Single by A. G. Cook
- Released: 4 June 2014
- Genre: Hyperpop
- Length: 3:47
- Label: PC Music
- Songwriter: Alexander Guy Cook
- Producer: A. G. Cook

A. G. Cook singles chronology
| "Keri Baby" (2014) | "Beautiful" (2014) | "Drop FM" (2015) |

= Beautiful (A. G. Cook song) =

"Beautiful" is a song recorded by the English producer A. G. Cook. It was released on 4 June 2014 through PC Music. It later appeared on PC Music's compilation album PC Music Volume 1 (2015). In December 2014, Rustie released a remix of the song. In 2023, A. G. Cook released an edit of the song.

Cook said that "Beautiful" is "quite a chaotic, stream of consciousness track, tying together a bunch of styles and references using a very straightforward vocal hook". He said the song "[plays]" with the balance of songwriting and production and sort of destabilising that balance or not taking the art form too seriously".

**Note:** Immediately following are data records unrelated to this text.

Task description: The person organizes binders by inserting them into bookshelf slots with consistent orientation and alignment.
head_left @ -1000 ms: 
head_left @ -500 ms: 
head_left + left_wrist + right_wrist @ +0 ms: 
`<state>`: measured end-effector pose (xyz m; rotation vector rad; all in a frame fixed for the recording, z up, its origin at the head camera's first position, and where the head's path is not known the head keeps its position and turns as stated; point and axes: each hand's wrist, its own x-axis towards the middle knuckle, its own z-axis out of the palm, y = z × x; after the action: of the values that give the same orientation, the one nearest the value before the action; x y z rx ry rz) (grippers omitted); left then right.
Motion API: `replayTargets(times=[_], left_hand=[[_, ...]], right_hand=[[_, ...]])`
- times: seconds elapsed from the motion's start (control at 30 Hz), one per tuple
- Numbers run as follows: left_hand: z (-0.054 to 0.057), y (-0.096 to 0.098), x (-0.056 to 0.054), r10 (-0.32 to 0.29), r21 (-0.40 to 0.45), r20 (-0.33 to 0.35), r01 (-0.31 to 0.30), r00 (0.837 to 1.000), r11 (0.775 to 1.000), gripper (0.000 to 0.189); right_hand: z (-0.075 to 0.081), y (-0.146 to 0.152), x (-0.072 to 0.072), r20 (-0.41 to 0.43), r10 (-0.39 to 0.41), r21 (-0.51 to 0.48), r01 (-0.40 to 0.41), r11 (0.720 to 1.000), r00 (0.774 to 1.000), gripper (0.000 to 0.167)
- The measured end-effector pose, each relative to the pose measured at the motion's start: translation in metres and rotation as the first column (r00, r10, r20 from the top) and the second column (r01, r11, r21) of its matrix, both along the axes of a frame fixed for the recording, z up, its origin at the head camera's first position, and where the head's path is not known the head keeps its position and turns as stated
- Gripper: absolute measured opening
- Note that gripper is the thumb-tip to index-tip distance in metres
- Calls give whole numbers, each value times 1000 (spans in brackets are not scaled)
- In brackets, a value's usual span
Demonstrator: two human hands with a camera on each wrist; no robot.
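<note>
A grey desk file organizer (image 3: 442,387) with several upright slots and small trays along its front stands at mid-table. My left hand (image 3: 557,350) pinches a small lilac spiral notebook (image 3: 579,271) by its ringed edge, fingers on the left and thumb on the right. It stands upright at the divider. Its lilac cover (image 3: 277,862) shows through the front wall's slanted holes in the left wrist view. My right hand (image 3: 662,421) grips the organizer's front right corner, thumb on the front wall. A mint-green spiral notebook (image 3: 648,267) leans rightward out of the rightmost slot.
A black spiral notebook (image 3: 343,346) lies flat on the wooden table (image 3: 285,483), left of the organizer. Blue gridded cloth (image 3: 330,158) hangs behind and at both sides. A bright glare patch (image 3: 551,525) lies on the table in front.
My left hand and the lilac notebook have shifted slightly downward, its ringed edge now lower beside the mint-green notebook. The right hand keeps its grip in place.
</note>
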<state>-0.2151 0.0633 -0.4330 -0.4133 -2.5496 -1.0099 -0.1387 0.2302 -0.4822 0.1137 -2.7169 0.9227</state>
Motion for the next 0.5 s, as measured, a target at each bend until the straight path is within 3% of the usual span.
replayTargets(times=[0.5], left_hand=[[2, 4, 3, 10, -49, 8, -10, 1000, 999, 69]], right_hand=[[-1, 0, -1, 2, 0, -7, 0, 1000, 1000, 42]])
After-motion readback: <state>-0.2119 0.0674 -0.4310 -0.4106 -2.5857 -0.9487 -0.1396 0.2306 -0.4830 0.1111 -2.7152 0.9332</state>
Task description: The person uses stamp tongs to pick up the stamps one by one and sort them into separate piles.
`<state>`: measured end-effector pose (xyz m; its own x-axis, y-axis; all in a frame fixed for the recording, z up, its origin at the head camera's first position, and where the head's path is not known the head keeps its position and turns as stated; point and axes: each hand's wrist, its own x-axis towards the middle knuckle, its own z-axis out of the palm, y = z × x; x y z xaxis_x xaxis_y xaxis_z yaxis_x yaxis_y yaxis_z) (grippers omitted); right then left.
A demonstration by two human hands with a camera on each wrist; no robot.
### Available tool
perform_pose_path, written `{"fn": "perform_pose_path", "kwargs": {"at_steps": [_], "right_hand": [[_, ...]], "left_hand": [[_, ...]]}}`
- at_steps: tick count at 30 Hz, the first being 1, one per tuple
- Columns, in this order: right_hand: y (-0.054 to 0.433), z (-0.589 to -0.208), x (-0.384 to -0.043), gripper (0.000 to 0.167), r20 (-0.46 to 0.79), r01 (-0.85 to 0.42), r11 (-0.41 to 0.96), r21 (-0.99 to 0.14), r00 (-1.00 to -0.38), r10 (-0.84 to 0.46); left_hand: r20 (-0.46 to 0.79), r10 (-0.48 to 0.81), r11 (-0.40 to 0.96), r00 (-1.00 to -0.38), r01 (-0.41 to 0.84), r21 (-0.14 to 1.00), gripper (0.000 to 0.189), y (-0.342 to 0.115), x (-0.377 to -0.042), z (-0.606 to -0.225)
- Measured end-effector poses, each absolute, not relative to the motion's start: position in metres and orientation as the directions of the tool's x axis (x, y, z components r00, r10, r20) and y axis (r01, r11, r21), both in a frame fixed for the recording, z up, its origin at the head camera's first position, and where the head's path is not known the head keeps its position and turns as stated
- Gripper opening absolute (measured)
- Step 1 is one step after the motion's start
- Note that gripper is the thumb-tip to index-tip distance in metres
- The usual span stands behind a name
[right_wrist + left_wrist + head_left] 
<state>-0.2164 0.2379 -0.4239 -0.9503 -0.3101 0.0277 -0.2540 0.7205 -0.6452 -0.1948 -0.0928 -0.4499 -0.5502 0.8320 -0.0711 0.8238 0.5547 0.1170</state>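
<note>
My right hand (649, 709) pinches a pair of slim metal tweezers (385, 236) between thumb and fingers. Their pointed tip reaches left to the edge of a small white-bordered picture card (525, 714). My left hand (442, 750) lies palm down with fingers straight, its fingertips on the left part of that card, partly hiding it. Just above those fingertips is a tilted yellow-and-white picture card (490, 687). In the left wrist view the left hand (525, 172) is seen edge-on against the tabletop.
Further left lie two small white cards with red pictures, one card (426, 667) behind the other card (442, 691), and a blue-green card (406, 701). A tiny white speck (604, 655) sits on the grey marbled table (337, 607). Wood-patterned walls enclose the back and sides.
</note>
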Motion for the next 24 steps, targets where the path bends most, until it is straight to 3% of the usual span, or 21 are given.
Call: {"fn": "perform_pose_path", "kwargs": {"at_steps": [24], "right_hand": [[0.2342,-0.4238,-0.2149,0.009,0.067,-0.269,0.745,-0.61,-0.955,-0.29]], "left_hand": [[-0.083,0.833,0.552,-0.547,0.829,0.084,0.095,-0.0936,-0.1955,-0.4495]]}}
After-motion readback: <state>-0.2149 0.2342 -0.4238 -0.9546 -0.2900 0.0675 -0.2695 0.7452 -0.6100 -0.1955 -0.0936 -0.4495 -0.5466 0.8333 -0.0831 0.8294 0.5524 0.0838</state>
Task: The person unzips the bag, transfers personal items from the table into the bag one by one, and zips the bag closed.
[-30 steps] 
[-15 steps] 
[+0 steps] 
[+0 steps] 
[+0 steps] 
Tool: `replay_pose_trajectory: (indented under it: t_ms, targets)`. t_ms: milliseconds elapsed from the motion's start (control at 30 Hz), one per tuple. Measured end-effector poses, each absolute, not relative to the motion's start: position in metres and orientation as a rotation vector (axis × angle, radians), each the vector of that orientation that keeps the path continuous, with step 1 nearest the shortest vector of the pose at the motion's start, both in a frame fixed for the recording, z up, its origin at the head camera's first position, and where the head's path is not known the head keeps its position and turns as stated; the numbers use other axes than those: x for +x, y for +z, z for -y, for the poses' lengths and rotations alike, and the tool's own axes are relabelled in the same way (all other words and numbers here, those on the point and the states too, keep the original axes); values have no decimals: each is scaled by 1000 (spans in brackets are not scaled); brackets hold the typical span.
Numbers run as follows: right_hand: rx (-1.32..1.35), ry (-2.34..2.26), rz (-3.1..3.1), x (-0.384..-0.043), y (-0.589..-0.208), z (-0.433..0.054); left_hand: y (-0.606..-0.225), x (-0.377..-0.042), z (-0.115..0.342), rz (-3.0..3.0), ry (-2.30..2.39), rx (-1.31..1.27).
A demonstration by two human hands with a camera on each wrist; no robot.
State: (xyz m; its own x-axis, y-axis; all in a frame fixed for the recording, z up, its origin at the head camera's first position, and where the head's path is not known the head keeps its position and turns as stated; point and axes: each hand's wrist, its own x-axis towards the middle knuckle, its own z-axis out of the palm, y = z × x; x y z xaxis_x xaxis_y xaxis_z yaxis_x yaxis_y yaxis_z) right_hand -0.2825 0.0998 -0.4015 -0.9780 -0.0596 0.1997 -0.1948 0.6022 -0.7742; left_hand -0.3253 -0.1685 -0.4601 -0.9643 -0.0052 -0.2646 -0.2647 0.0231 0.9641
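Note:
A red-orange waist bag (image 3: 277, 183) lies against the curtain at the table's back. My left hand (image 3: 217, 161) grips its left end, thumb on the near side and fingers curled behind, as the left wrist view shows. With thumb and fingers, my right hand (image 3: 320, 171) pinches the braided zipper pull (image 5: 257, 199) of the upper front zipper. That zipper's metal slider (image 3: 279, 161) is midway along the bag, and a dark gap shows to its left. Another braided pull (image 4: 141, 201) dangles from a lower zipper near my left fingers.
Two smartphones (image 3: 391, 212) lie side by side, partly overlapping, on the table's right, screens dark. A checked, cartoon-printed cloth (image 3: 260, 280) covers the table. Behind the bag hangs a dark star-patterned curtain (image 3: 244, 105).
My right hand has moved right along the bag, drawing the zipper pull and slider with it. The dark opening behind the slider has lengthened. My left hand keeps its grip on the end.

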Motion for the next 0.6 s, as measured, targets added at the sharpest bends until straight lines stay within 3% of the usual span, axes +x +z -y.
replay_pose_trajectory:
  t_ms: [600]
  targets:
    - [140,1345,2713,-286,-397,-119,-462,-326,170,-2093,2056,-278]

It was named one of the best tracks of the year by Pitchfork and Fact. Tiny Mix Tapes named it one of the best songs of the decade. NME named it one of PC Music's essential tracks. The Forty-Fives Sophie Walker named it the 23rd best hyperpop song of all time.

In 2020, Cook released the song "Beautiful Superstar" as a single from his second studio album Apple; the song title is a reference to "Beautiful" and his 2016 single "Superstar".